For text8, the training script with the proper hyperparameters are in train_text8.sh

For UKWAC+Wackypedia, the training script train_wac.sh contains our command to replicate the results.

Steps

Below are the steps for training and visualization with text8 dataset.

Compile C skipgram module for tensorflow training. This generates word2vec_ops.so file which we will use when we import this module in the python code. Note that this version of the code supports training on large datasets without compiling the entire Tensorflow library from source (unlike in the previous version of our code).

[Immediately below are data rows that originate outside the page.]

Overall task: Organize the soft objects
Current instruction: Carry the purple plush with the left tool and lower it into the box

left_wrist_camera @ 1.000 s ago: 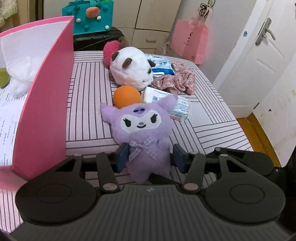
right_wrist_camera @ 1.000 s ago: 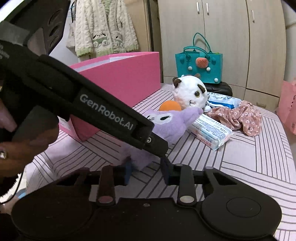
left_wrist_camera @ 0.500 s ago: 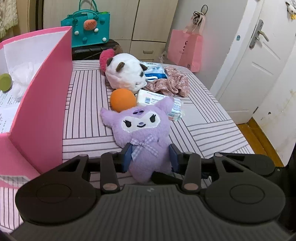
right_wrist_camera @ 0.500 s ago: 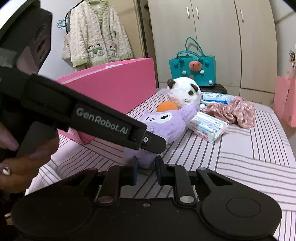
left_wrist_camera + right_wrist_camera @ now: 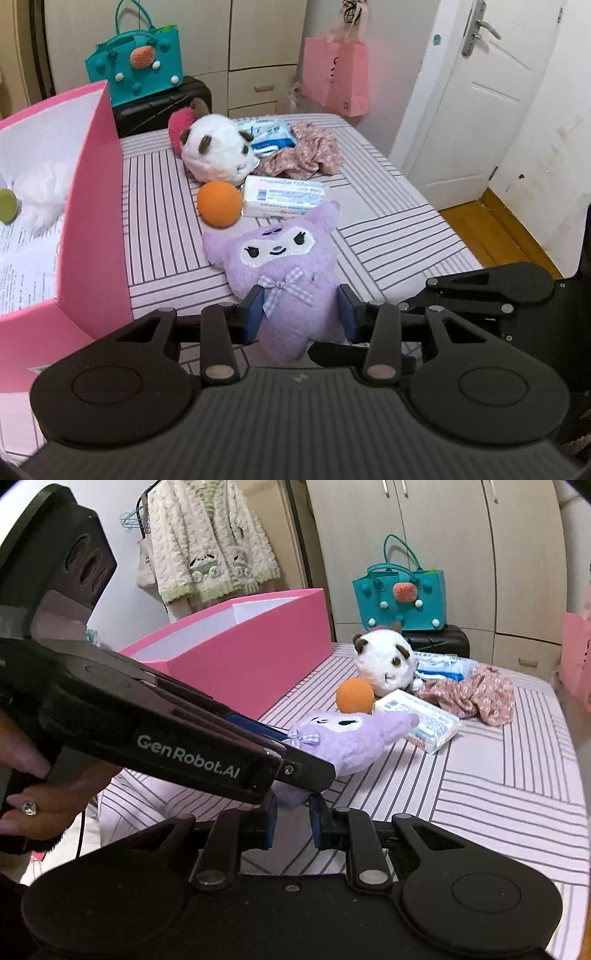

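My left gripper (image 5: 301, 314) is shut on the body of a purple plush doll (image 5: 280, 273), held just above the striped bed. The doll also shows in the right wrist view (image 5: 354, 734), under the left gripper's arm. My right gripper (image 5: 291, 823) is close below it, jaws nearly together around the doll's lower tip. A pink box (image 5: 92, 206) stands open to the left, with white stuffing inside. A white plush head (image 5: 218, 151), an orange ball (image 5: 218, 203), a tissue pack (image 5: 284, 195) and a floral cloth (image 5: 306, 155) lie behind the doll.
A teal bag (image 5: 136, 70) on a black case stands behind the bed. A pink paper bag (image 5: 336, 77) hangs by the wardrobe. A white door (image 5: 480, 96) and wooden floor lie to the right, past the bed's edge.
The left gripper has lifted and pulled back with the purple doll, which now tilts to the right. The right gripper's jaws have narrowed near the doll's lower end.
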Demonstrator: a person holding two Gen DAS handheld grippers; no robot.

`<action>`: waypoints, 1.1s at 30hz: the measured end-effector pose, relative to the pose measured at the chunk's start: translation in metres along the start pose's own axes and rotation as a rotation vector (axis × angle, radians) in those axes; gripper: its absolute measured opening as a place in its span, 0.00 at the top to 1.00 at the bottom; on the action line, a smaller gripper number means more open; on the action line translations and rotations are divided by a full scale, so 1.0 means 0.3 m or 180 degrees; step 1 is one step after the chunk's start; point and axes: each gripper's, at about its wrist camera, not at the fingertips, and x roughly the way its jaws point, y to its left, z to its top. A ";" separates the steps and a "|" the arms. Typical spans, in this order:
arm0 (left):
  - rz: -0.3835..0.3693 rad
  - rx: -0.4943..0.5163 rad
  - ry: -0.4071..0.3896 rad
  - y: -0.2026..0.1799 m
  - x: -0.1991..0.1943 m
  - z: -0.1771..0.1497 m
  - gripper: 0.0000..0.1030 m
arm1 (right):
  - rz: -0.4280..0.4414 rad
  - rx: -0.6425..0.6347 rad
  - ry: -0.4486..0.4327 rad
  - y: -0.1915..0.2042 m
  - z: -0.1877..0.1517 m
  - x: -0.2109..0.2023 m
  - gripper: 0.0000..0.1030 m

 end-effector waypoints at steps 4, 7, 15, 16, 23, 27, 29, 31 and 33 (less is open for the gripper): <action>-0.0079 0.0012 -0.0005 0.004 -0.054 0.015 0.60 | -0.0024 -0.0059 0.0006 0.030 0.023 -0.038 0.78; -0.0119 0.0021 -0.0036 0.011 -0.100 0.026 0.60 | -0.0013 -0.0086 0.0003 0.046 0.045 -0.065 0.78; -0.0189 -0.0033 -0.0226 0.048 -0.250 0.054 0.60 | 0.0073 -0.0186 -0.0078 0.113 0.128 -0.141 0.79; -0.0202 -0.0055 -0.0240 0.057 -0.270 0.059 0.60 | 0.0079 -0.0225 -0.0095 0.126 0.141 -0.149 0.78; -0.0138 -0.0090 -0.0388 0.115 -0.397 0.083 0.60 | 0.0160 -0.0540 -0.0108 0.218 0.246 -0.185 0.78; -0.0092 -0.0205 -0.0513 0.168 -0.440 0.079 0.60 | 0.0212 -0.0675 -0.0097 0.264 0.305 -0.171 0.78; -0.0062 -0.0253 -0.0576 0.199 -0.457 0.076 0.60 | 0.0242 -0.0732 -0.0106 0.283 0.327 -0.157 0.78; -0.0039 -0.0305 -0.0630 0.236 -0.473 0.076 0.60 | 0.0272 -0.0784 -0.0119 0.302 0.350 -0.140 0.79; -0.0026 -0.0377 -0.0667 0.275 -0.490 0.076 0.60 | 0.0293 -0.0835 -0.0126 0.322 0.373 -0.121 0.78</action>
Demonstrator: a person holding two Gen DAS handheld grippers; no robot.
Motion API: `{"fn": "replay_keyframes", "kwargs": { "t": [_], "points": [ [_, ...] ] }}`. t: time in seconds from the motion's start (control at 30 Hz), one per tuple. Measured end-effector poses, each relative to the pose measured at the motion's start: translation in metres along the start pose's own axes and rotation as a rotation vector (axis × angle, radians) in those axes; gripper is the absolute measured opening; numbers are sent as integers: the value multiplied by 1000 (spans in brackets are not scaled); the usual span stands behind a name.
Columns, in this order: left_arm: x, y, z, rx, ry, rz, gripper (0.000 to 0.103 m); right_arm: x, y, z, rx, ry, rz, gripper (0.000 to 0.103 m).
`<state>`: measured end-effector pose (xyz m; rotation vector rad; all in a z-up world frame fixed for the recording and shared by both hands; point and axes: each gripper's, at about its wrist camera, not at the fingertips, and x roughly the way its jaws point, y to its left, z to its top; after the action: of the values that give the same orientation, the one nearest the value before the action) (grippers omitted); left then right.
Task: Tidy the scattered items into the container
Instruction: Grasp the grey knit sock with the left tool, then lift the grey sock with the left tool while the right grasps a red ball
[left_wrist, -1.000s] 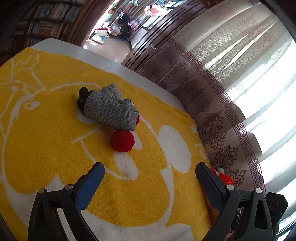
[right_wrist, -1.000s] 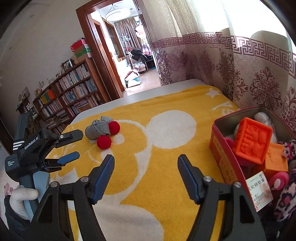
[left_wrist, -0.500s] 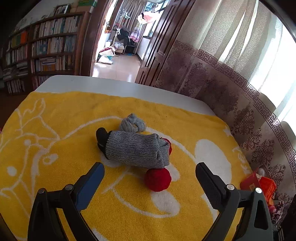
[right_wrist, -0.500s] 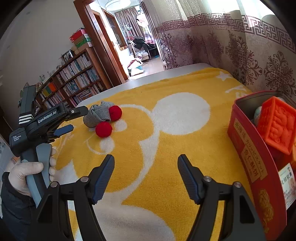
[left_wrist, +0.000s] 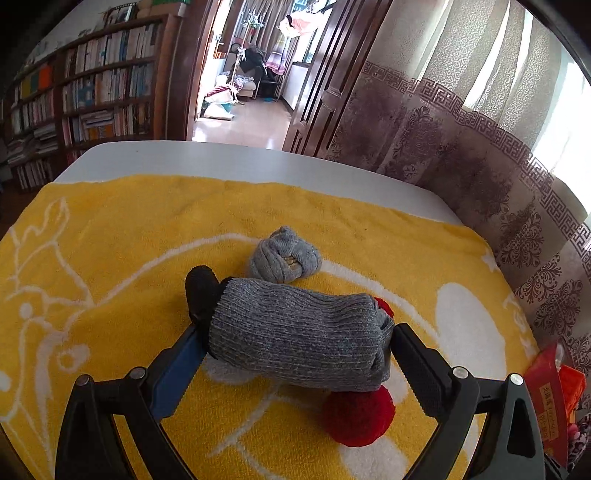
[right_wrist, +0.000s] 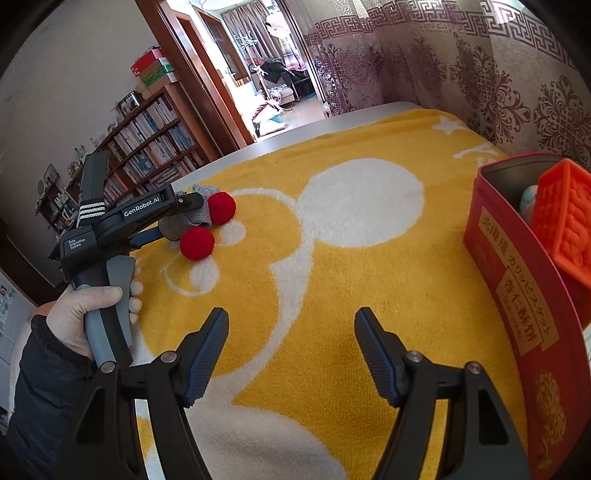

chmod +x compile_skipgram_ops.sh
./compile_skipgram_ops.sh

Obtain the dataset and train.

bash get_text8.sh
python word2gm_trainer.py --num_mixtures 2 --train_data data/text8 --spherical --embedding_size 50 --epochs_to_train 10 --var_scale 0.05 --save_path modelfiles/t8-2s-e10-v05-lr05d-mc100-ss5-nwout-adg-win10 --learning_rate 0.05  --subsample 1e-5 --adagrad  --min_count 5 --batch_size 128 --max_to_keep 100 --checkpoint_interval 500 --window_size 10
# or simply calling ./train_text8.sh

See at the end of page for details on training options.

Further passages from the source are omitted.